*** INFORMATION SHOWN ***
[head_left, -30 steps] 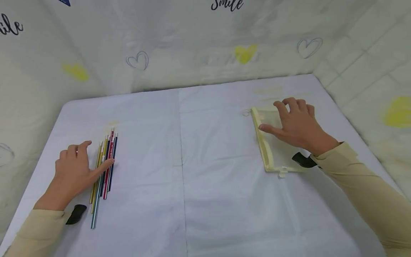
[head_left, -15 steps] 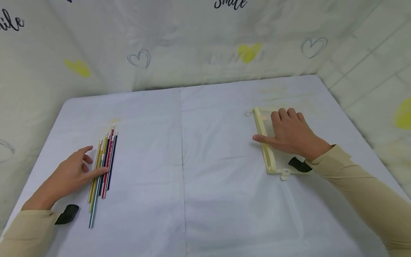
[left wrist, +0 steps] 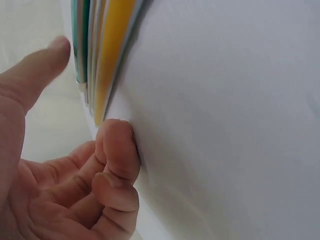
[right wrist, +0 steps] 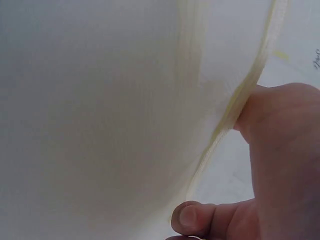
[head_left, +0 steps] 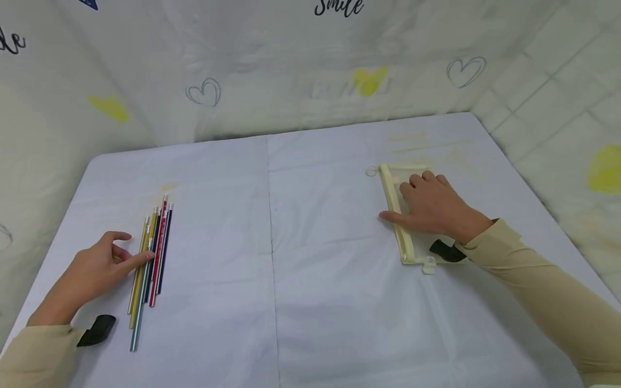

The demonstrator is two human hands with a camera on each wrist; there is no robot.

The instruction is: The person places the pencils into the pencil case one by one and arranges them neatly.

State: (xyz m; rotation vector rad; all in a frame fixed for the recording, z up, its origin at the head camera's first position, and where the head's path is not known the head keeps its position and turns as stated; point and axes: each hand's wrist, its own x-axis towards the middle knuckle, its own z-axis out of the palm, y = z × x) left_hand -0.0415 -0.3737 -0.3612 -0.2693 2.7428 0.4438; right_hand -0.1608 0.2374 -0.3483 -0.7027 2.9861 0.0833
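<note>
On the left of the white-covered table, a loose bundle of several pencils lies lengthwise, in yellow, teal, red and dark blue with pale ends. My left hand is beside it, thumb reaching over the pencils and fingers bent at their left side; the left wrist view shows the fingertips close by the yellow pencil. At the right, a translucent pouch with pale yellow edging lies flat. My right hand grips it, thumb across its left zip edge and fingers bent over its top.
A white cloth with fold lines covers the table. Behind it rises a pale wall sheet printed with hearts and lettering. The pouch has a small ring at its far left corner and a tab at the near edge.
My right hand has come down onto the pouch, its raised fingers bending over it. My left hand has shifted down and left, its fingers bending beside the pencils.
</note>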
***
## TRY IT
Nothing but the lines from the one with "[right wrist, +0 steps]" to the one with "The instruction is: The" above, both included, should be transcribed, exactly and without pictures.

## RESULT
[right wrist, +0 steps] 
[head_left, +0 steps] 

The demonstrator is two human hands with a camera on each wrist; there is no robot.

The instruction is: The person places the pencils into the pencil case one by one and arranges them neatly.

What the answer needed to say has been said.